Net gain in C+L band from LED pumped broadband emission in Er3+-doped oxyhalide tellurite glass

Expanding gain bandwidth into the L-band for erbium-doped fiber amplifiers (EDFAs) is a crucial strategy to overcome limitations in prevalent C-band focused commercial silica-based EDFAs, significantly boosting optical network transmission capacity. Herein, we synthesized Er 3+ -doped broadband near-infrared emission tellurite glasses utilizing the melt quenching process, systematically exploring the impact of ZnCl 2 on the glass structure and optical properties.
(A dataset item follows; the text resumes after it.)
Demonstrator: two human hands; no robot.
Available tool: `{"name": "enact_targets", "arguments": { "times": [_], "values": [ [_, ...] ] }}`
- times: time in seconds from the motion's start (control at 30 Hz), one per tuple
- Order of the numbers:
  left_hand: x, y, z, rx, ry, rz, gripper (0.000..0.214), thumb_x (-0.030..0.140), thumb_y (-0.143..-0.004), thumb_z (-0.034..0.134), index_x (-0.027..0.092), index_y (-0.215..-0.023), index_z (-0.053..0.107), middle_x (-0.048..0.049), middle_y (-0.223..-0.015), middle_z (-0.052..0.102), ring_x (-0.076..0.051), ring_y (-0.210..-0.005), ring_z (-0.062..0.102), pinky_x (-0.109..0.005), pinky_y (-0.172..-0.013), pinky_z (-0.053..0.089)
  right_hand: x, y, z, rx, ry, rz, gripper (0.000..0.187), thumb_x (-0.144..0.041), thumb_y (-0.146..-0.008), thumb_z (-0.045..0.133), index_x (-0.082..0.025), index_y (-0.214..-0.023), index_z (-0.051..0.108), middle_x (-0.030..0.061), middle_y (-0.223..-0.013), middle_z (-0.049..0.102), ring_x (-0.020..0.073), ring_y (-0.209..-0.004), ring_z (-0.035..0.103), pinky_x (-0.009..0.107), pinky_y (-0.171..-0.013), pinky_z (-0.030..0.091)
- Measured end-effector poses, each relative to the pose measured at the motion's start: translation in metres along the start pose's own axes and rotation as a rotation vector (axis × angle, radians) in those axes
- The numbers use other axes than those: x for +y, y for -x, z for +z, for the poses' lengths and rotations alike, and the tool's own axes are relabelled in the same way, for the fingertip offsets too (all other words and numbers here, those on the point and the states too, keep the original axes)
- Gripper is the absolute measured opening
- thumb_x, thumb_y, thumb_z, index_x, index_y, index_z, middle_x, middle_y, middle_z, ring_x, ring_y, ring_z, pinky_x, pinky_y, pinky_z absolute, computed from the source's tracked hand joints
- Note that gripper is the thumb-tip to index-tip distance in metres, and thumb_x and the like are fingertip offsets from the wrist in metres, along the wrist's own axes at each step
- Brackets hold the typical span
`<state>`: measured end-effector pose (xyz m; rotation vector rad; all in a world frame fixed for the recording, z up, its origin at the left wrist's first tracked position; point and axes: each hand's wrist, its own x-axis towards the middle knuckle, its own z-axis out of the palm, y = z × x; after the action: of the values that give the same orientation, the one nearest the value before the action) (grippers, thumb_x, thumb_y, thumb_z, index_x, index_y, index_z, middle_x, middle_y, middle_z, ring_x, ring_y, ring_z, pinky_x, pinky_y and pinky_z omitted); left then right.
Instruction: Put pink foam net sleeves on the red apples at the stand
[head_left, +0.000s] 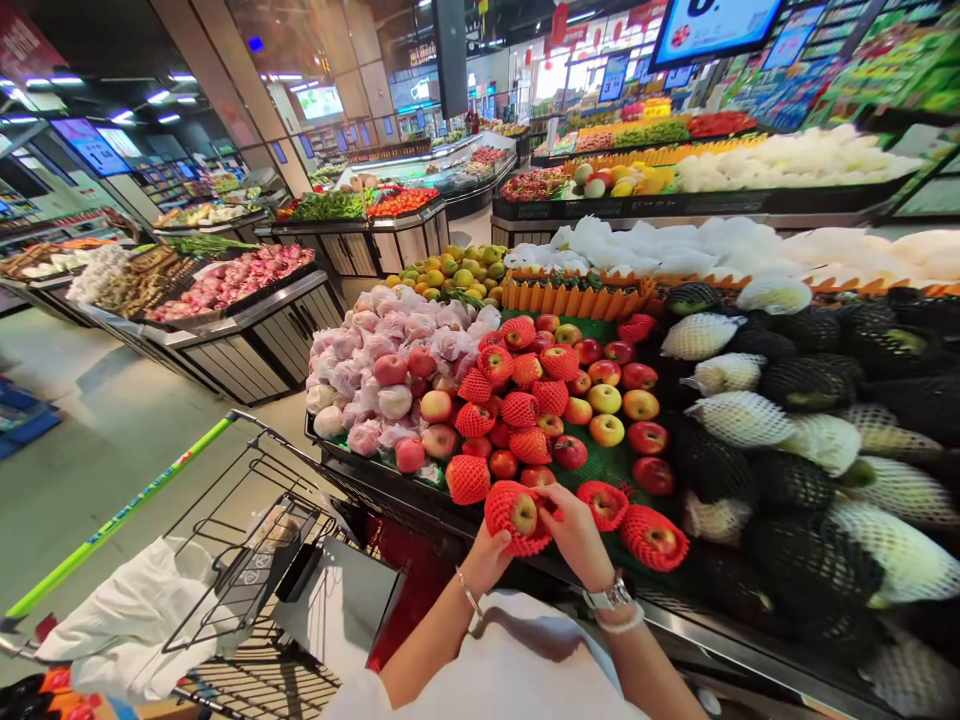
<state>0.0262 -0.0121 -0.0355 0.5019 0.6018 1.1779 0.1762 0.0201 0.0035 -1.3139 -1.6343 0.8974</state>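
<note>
An apple (pixel 524 514) in a red foam net is held over the front edge of the fruit display. My left hand (pixel 486 558) grips it from the lower left, thumb on the front of the net. From the right, my right hand (pixel 576 532) has its fingers closed at the net's edge; the fingertips are partly hidden. Just right of my hands lie two netted apples, one nearer the back (pixel 602 505) and one at the front (pixel 655 538). Beyond them, several more apples, netted and bare, rest on a green mat (pixel 581 470).
A shopping cart (pixel 120 513) stands at the left, with a white cloth (pixel 142 615) over its side and a pale box (pixel 337 600) inside. Wrapped pink fruit (pixel 375 345) is piled left of the apples. Netted fruit in white and black sleeves (pixel 750 418) fills the right.
</note>
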Motion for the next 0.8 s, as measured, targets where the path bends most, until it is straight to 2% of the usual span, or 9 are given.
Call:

The 82TeO 2 –3Nb 2 O 5 –15ZnCl 2 –3Er 2 O 3 (TNZ15) glass emerged as a standout candidate for broadband amplifiers around wavelength at 1.55 μm. With escalating ZnCl 2 concentration, a discernible red shift in the emission peak wave lines was observed, accompanied by an expansion of the full width at half maximum (FWHM) from 98 nm to 106 nm. Noteworthy characteristics of all samples included exceptional thermal stability and elevated near-infrared (NIR) transmittance. Application of the Judd-Ofelt (J-O) theory facilitated the calculation of J-O parameter intensity, providing deeper insights into the optical behavior of the materials. Finally, the evaluation of TNZ15 planar optical waveguides, employing the vertical top pumping mode of two 980 nm LEDs, encompassed both the C-band (1530–1565 nm) and the L-band (1565–1625 nm). The results underscore the potential of TNZ15 glass as a promising gain material for broadband optical amplifiers and lasers, offering valuable insights into the development of next-generation optical amplification technologies.